I just spent another 30 hours on the Coast Starlight from LA to Portland, and it was one of my nicest train rides.

Central California, near the coast, brings to mind other regions. It reminds me of the fields of Michigan Bobby and I biked through last summer. Of course, here we don't have that soaking humidity, but through my train window every landscape has the same chilly aridity.

The sloping hills covered in tall grass also worked nicely as a setting for reading My Àntonia, Willa Cather's story about the struggles of immigrant farmers in Nebraska. Her narrator can never break free from the land of red grass hills and roads marked by sunflowers, or from loving the strong, vibrant daughters of the farms. Like Cather herself, he finds himself returning again and again to appreciate the abiding trust and joy of humanity summed up in Àntonia. What a satisfying book to read in one sitting!

Cather's stories gave me one of my earliest impetuses to chase some vision of American summer around the country on trains. It is fitting, then, that I should have slipped My Àntonia into my trusty yellow backpack alongside Ray Bradbury's Dandelion Wine as I left yesterday morning on my third summer quest to find American summer and revel in it. One thing I've learned: it can be found close to the ground where the growing things live, not on sale at Wal-Mart.

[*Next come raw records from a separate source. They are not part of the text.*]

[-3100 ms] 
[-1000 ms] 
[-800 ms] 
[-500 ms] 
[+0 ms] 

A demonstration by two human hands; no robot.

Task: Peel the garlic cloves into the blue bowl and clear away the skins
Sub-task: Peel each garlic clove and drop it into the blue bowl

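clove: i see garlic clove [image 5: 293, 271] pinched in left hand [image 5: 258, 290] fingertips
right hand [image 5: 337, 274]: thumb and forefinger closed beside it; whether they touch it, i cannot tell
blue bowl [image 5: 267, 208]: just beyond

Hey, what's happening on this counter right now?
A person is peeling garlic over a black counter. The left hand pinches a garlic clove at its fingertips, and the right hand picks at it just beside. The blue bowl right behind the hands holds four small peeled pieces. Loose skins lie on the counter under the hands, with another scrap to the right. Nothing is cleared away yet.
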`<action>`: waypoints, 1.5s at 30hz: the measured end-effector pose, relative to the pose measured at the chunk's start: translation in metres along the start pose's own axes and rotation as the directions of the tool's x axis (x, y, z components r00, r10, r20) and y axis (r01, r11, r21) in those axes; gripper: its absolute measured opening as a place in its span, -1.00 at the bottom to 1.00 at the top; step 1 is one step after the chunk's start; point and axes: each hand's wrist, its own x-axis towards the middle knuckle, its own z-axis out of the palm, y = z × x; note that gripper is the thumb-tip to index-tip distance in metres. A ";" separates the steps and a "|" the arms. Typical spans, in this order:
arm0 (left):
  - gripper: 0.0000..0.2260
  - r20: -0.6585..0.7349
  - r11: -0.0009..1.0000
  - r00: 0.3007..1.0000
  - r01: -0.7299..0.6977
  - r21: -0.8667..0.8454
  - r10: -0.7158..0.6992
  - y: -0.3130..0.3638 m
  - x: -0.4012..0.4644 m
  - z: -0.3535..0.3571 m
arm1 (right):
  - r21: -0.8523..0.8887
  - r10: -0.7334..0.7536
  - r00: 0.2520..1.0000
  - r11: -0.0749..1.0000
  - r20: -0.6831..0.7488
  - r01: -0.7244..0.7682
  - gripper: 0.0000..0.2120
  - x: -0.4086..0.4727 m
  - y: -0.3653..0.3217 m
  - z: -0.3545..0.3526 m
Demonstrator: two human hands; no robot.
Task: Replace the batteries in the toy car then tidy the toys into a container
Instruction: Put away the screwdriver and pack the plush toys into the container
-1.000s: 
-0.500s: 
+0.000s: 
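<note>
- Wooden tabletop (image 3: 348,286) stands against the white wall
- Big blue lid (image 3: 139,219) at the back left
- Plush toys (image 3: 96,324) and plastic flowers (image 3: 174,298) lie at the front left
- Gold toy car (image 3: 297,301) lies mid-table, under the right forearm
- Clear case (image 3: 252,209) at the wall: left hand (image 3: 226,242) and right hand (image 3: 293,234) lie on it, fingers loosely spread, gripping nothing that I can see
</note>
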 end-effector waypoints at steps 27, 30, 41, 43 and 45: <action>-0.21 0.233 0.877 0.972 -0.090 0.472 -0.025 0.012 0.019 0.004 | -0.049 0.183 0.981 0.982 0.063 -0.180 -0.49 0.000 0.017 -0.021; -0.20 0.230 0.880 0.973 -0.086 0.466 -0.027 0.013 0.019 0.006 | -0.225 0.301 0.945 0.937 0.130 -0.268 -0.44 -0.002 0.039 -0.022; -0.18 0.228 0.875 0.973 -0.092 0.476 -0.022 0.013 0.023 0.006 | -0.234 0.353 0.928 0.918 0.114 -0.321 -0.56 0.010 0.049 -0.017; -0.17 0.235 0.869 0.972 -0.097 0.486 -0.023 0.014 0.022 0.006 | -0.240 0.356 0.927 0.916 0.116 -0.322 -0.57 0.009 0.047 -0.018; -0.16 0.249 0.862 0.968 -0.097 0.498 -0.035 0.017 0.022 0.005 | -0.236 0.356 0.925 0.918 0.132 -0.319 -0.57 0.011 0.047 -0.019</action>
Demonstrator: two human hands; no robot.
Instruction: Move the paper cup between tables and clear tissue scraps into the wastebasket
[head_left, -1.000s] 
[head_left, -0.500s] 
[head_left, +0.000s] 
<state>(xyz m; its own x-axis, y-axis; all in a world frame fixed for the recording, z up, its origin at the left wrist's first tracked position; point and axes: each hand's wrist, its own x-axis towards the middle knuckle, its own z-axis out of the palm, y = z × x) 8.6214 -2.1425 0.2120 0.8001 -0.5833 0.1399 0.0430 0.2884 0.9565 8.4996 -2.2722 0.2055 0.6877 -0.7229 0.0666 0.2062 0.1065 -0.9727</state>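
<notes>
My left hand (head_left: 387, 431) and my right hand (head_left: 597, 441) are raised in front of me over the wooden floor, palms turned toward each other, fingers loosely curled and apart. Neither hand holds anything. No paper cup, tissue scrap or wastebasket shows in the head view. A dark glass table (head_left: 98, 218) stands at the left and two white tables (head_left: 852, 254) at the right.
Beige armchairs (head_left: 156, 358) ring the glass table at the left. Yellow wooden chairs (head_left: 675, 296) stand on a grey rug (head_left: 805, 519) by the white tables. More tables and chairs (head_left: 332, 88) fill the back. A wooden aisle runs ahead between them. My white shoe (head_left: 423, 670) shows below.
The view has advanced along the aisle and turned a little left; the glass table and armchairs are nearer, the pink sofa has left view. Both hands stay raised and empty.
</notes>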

The third party in my set of train books has turned somewhat blah. I visited Hearst Castle recently with an itinerant gang of flappers and rogues, and picked up a Marion Davies memoir there. As publisher William Randolph Hearst's companion for many years, Davies acted out his fantasies of her as screen goddess to much critical scorn. The Hollywood set adored their parties, though. The Times We Had does not disappoint in pictures, to be sure; they're crammed in all over the place. It's just that Davies never really spills any beans. She never says an unkind word about the antiquities-obsessed father of five sons who fell for her when she was a Ziegfeld girl at age 16 (Hearst's age: 58).

I was hoping for a sharper account, a gore fest like Kenneth Anger's Hollywood Babylon. Even Gloria Swanson, a contemporary of Davies', gives all kinds of juicy details about her affair with Joseph P. Kennedy in her own autobiography. That's what I like when reading about old Hollywood: stories about bachannalian indulgence, about attractive, charming people giving in to their basest desires, and staying pure and good in the American eye at the same time. Davies' book talks more about meeting European royalty (snooze) than about booze and criminal charges.

Back to my idyllic train ride: I woke up this morning in Dunsmuir, one of my favorite mountain towns, and then we chugged along on schedule to Portland. I slapped my pedals back on my bike, hooked on my panniers, and rode to SE.